Funcas eleva al 2,4% el crecimiento de la economía española en 2026, aunque anticipa una desaceleración

La revisión al alza se debe al efecto arrastre de 2025 y la demanda interna sostendrá el avance del PIB, mientras el sector exterior restará impulso y el crecimiento se moderará hasta el 1,8% en 2027

La deuda pública cierra 2025 con un máximo histórico anual de 1,699 billones, aunque baja al 100,8% del PIB

Mª Jesús Fernández, economista senior de Funcas, explica las previsiones para la economía española / El Conciso

La economía española volverá a crecer por encima del 2% en 2026, aunque consolida una trayectoria de desaceleración gradual tras el fuerte dinamismo de los últimos ejercicios. Así lo recogen las previsiones actualizadas por Funcas, que sitúan el avance del PIB en el 2,4%, cinco décimas más de lo estimado en octubre, aunque por debajo del 2,8% registrado en 2025.

La revisión al alza responde principalmente al denominado efecto arrastre del pasado año, más intenso de lo previsto y que, por sí solo, aporta tres décimas al crecimiento de este ejercicio. El impulso del cuarto trimestre de 2025 -cuando el PIB avanzó un 0,8% intertrimestral- ha reforzado el punto de partida de 2026. No obstante, los primeros indicadores de enero apuntan ya a un cierto enfriamiento, especialmente en el sector servicios, condicionado en parte por una meteorología adversa.

El crecimiento seguirá apoyándose en la demanda interna, que aportará 3,1 puntos al PIB, un punto más que en las previsiones anteriores. El consumo privado será el principal motor, respaldado por la creación de empleo y una ligera mejora del poder adquisitivo.

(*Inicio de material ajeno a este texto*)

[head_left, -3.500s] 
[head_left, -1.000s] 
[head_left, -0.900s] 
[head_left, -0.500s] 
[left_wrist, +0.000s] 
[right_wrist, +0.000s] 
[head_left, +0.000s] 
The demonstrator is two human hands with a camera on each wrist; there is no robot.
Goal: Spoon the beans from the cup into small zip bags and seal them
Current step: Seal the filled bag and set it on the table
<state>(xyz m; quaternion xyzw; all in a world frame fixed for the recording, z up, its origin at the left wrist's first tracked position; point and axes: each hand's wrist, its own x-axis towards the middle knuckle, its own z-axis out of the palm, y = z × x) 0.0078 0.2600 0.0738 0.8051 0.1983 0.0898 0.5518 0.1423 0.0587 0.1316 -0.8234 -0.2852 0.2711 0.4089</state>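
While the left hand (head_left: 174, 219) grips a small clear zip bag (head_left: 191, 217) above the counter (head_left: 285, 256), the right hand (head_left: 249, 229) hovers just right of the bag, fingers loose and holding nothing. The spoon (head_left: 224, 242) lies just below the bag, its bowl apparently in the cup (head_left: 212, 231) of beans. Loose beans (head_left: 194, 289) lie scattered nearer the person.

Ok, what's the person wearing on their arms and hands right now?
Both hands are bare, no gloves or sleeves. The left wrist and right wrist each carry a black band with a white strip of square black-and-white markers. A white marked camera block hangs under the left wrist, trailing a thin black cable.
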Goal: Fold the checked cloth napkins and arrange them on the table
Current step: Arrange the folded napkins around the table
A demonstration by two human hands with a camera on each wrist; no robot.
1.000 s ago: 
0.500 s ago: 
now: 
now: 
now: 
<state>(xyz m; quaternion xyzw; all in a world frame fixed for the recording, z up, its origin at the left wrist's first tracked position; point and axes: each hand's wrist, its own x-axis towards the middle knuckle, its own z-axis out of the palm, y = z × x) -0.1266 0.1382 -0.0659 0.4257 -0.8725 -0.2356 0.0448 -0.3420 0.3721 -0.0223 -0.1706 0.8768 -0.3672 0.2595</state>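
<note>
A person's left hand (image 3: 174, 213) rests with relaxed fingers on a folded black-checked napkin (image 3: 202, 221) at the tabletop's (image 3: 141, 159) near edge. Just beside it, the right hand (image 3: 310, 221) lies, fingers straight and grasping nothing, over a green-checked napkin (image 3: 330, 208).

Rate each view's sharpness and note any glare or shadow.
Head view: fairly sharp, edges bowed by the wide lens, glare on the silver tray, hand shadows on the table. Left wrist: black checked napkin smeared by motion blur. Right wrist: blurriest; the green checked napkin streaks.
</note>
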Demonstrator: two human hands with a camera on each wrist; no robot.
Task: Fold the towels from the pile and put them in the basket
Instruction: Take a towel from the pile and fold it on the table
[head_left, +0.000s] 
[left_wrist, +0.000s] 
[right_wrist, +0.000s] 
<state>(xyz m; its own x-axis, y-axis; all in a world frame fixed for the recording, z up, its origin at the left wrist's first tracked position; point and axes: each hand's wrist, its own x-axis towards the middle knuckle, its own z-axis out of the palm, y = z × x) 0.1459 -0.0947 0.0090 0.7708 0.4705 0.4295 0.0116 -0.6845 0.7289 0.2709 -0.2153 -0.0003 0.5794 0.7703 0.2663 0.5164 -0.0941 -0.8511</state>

También la inversión mostrará avances, impulsada por la recuperación de la construcción residencial y la necesidad de acelerar la ejecución de los fondos europeos pendientes.

En cambio, el sector exterior restará 0,7 puntos al crecimiento debido al debilitamiento de las exportaciones en un contexto de tensiones comerciales globales y a la pérdida de competitividad de algunos destinos turísticos nacionales.

Inmigración y política monetaria, variables clave

Las previsiones parten de varios supuestos macroeconómicos. En política monetaria, se anticipa el fin del ciclo de bajadas de tipos y que la facilidad de depósito del Banco Central Europeo se mantenga en el 2% hasta 2027.

La inmigración continuará desempeñando un papel relevante, aunque con menor intensidad. Funcas estima que la población activa extranjera crecerá un 5% en 2026 y un 4% en 2027, frente al 8,2% registrado en 2024 y el 6,3% en 2025. El proceso de regularización anunciado tendría impacto en el empleo, pero no alteraría sustancialmente los flujos de entrada en el corto plazo.

Inflación persistente y mejora del empleo

El dinamismo de la demanda interna mantendrá la inflación en torno al 2,5% este año, por encima de la media prevista para la eurozona, situada por debajo del 2%. Este diferencial refleja una cierta pérdida de competitividad que, aunque se moderará en 2027, seguirá presente.

Pese al menor equilibrio del crecimiento respecto a los primeros compases del ciclo expansivo, la economía generará más de 800.000 empleos en los próximos dos años, lo que permitirá reducir la tasa de paro hasta el 9%, dos décimas menos de lo previsto anteriormente. Además del crecimiento económico, la regularización de inmigrantes contribuirá a aflorar empleo actualmente en la economía sumergida.

El avance del PIB también ayudará a reducir el déficit público hasta el 2,3% en 2026, aunque la mejora responderá al efecto del ciclo sobre la recaudación y no a cambios estructurales. En 2027 el ajuste será ya muy leve, en paralelo a la ralentización económica. La deuda pública, por su parte, se situará en el 97,8% del PIB al cierre de ese año.

Riesgos al alza y a la baja

Entre los riesgos positivos destaca la posibilidad de un mayor impulso del consumo si la entrada de población extranjera supera lo previsto o si la tasa de ahorro evoluciona de forma distinta a la contemplada.

Por el contrario, los riesgos a la baja se concentran en la incertidumbre internacional, marcada por el tránsito hacia un sistema económico menos basado en reglas multilaterales y más condicionado por asimetrías de poder. En el ámbito interno, la inversión empresarial sigue lastrada por ese contexto y por el agotamiento de los fondos europeos, mientras que el turismo podría acusar más de lo esperado la pérdida estructural de competitividad.

Con este escenario, la economía española mantendrá un ritmo sólido en 2026, pero con señales claras de moderación progresiva, que situarán el crecimiento en el 1,8% en 2027.